**Aim of the task:**
Which lines in the listing below contain the word "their"? Copy each one.

- - -

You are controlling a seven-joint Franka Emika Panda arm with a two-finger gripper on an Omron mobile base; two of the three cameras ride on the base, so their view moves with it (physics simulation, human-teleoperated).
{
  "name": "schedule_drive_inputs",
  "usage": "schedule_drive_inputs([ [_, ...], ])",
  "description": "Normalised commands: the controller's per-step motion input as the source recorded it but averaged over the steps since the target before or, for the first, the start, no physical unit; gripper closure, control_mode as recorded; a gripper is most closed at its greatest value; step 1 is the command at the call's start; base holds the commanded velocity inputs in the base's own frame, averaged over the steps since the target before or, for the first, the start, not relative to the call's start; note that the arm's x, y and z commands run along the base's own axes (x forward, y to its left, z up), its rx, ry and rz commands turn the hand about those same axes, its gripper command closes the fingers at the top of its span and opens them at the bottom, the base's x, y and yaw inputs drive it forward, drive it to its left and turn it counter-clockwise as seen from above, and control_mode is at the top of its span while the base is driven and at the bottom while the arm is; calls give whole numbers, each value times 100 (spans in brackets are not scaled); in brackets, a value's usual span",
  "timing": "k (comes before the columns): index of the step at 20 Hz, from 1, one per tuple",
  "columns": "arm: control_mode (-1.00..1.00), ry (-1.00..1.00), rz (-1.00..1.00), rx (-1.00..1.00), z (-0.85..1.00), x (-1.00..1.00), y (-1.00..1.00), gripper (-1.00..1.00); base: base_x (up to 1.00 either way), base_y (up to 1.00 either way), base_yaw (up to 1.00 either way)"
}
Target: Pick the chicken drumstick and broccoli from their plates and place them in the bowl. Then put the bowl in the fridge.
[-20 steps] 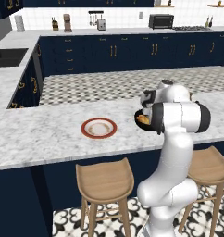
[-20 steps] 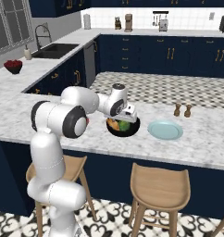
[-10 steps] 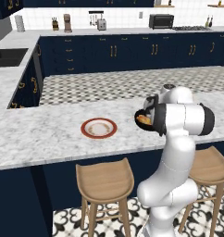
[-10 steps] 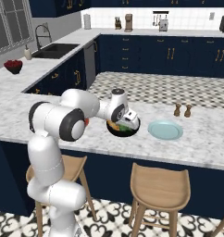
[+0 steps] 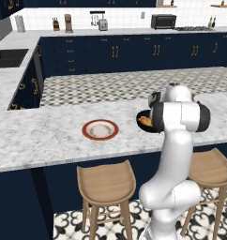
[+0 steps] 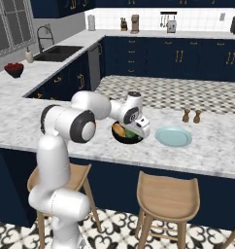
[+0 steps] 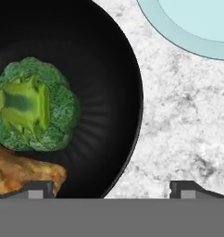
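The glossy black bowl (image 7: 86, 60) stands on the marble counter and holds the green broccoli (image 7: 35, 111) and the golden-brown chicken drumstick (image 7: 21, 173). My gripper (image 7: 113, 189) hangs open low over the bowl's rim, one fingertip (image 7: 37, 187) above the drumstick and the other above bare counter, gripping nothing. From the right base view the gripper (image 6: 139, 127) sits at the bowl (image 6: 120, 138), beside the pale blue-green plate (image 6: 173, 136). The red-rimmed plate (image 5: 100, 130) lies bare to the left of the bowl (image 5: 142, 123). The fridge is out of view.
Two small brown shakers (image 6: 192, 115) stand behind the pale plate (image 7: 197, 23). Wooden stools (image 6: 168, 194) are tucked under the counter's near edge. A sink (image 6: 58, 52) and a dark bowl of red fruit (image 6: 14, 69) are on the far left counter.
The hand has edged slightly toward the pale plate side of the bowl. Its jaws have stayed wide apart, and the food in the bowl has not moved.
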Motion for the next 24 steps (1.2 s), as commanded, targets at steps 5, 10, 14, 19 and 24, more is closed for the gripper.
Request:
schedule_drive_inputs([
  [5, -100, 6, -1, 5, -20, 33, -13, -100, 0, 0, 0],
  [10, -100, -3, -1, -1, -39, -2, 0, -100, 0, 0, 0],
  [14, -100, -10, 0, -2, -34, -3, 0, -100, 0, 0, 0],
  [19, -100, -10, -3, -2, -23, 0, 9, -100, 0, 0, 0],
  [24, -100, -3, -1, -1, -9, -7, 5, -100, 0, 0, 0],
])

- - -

**Response to this task:**
You are controlling a seven-joint Franka Emika Panda arm with a two-finger gripper on an Omron mobile base; two of the three cameras ride on the base, so their view moves with it (physics simulation, human-teleoperated).
Target: Pick the chicken drumstick and broccoli from their plates and place them in the bowl. Then put the bowl in the fridge.

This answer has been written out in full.